Nanosearch is an in-memory search engine designed for small (< 10,000 URL) websites.
With Nanosearch, you can build a search engine in a few lines of code.
Nanosearch supports the BM25 and TF/IDF algorithms.
Nanosearch also computes a link graph and uses the number of inlinks to a page as a ranking factor. This is useful for ranking results for queries where there are multiple relevant pages by keyword.
pip install nanosearch
from nanosearch import NanoSearchBM25
engine = NanoSearchBM25().from_sitemap(
"https://jamesg.blog/sitemap.xml",
title_transforms=[lambda x: x.split("|")[0]]
)
results = engine.search("coffee")
print(results)
from nanosearch import NanoSearchBM25
urls = [
"https://jamesg.blog/",
"https://jamesg.blog/coffee",
]
engine = NanoSearchBM25().from_urls(urls)

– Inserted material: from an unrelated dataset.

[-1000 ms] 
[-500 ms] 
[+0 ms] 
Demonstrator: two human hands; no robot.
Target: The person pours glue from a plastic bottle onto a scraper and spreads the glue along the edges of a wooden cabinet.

results = engine.search("coffee")
print(results)
You can save an index to disk and load it later with:
engine.to_nanosearch_json("index.json")
engine = NanoSearchBM25().from_nanosearch_json("index.json")
Nanosearch supports the following search algorithms:
- TF/IDF
- BM25
This project is licensed under an MIT license.